Contractors who are papering over the cracks in the rehabilitation of the country’s roads, are doing so with the blessing of authorities, who say the shoddy works are what the country can afford.

Senators raised alarm last week, pointing at discrepancies in the ongoing road rehabilitation works across the country, where some portions appear to be done better than others.

Responding to the concerns, Transport minister, Felix Mhona said a total resurfacing of the country’s 98,000 kilometres of road was in order but limited funds and sanctions had forced Government’s hand.

“I believe that when we will be refurbishing our roads, for instance the Hon. Senator alluded to Seke road indeed, from Harare, the road is done well. When you reach Maruta Shopping Centre, the road is not pleasing. This does not imply that money was not used properly but it means that there is an asphalt overlay,” Mhona said.

“An overlay which is different from the chip and spray model which was used from Maruta.
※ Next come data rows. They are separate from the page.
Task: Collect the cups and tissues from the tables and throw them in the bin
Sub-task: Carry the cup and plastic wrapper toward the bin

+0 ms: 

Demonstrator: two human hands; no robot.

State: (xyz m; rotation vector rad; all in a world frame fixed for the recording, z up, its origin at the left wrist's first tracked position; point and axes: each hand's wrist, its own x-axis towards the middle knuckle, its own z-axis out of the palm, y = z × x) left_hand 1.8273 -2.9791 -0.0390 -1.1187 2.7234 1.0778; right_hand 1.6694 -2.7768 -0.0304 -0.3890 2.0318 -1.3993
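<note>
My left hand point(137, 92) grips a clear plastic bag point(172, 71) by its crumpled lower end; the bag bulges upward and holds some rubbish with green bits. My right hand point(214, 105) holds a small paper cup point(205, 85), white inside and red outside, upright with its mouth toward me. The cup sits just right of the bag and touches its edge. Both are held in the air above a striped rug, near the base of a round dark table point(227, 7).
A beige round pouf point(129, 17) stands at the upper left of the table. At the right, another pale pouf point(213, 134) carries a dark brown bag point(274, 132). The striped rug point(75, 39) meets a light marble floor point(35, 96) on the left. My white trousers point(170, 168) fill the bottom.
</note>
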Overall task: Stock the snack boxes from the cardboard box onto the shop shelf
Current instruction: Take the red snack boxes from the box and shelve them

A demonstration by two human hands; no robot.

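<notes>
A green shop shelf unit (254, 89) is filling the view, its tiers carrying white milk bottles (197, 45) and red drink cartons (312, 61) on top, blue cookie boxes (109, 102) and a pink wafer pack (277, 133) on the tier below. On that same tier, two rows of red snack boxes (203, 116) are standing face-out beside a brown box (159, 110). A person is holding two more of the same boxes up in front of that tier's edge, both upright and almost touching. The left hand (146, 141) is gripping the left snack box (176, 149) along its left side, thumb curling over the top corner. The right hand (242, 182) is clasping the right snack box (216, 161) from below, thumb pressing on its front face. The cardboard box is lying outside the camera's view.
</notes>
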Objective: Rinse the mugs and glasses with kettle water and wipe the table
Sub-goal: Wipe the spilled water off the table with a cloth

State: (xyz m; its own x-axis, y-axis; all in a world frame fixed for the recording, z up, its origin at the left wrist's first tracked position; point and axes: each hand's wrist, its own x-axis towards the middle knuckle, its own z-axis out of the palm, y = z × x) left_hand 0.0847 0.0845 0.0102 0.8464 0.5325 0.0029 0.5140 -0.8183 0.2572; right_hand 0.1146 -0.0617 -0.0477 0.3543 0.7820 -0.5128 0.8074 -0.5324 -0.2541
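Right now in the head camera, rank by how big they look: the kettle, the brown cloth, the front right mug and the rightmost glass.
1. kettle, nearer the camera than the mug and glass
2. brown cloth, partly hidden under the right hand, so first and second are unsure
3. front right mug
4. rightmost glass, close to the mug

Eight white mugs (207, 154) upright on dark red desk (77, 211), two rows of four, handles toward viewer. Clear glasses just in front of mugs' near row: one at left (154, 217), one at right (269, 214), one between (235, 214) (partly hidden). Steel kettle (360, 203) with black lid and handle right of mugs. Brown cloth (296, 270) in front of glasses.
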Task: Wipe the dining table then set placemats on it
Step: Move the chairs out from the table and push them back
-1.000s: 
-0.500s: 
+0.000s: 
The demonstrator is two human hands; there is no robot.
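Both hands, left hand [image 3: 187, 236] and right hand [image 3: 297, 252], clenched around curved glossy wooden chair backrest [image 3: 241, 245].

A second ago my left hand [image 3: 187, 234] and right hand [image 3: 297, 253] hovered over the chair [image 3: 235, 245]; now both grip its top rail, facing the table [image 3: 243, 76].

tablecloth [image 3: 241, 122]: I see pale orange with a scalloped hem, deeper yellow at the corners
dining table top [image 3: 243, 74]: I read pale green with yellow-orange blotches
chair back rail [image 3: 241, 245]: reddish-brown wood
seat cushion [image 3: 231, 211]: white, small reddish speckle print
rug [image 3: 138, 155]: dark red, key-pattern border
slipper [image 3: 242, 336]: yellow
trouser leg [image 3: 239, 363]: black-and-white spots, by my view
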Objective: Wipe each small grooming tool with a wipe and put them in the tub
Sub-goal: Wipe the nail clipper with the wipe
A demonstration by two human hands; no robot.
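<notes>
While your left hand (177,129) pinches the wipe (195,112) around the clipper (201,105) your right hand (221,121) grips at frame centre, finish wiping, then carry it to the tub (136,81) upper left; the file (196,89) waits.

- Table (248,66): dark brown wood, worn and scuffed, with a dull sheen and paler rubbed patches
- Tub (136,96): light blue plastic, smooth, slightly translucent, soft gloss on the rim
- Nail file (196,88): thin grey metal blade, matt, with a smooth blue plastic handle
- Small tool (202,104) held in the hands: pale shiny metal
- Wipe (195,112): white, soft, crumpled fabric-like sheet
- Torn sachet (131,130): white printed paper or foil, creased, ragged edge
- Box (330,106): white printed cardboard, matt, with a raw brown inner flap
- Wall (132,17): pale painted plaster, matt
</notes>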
So the qualities are different but the other one is cheaper. This also means that there is a difference in the quality of roads because of a number of reasons. This results in people observing and commenting about the status of the road and because of financial issues, we believe that if we had enough finances, then we could do the same until we reach Makoni Shopping Centre.”

He added that “those who did their job did what was expected of them. However, what I was explaining is that they were given different tasks, it is different from those who started from Harare to Maruta.”

Mhona was quick to say the “country is under sanctions lest we forget and whatever we are doing, we are using our own resources. We are funding from the domestic purse.”

He added that tollgate fees are inadequate.

“We are talking of a 98 000 km stretch of our roads in this country where 95% are in a sorry state. So, I would also humbly appeal to the citizenry to bear with the Government that the resources are scarce but we are not leaving any location behind. However, the tremendous speed that we would desire might not be achieved given the fact that we are using our own resources and at times the fiscus has its own challenges,” Mhona said.

“As we speak, we are busy scoping the roads and you will see my team descending; we are in some of these roads that I am talking about but you will see an accelerated pace going forward.”

Mhona said added pressure had been brought to bear by local authorities who had failed to demonstrate that they have the capacity to rehabilitate our roads.

“I want to thank the Second Republic, in particular His Excellency the President, who then said we cannot continue in this sorry state where we have been rehabilitating our trunk roads but alas, this is not happening to our local authorities,” Mhona said.

“So, he has then directed that this year, we need to go down to the grassroots, into the locations which is under the purview of the local authorities but we now need to take over, hence the Ministry of Transport,” he continued.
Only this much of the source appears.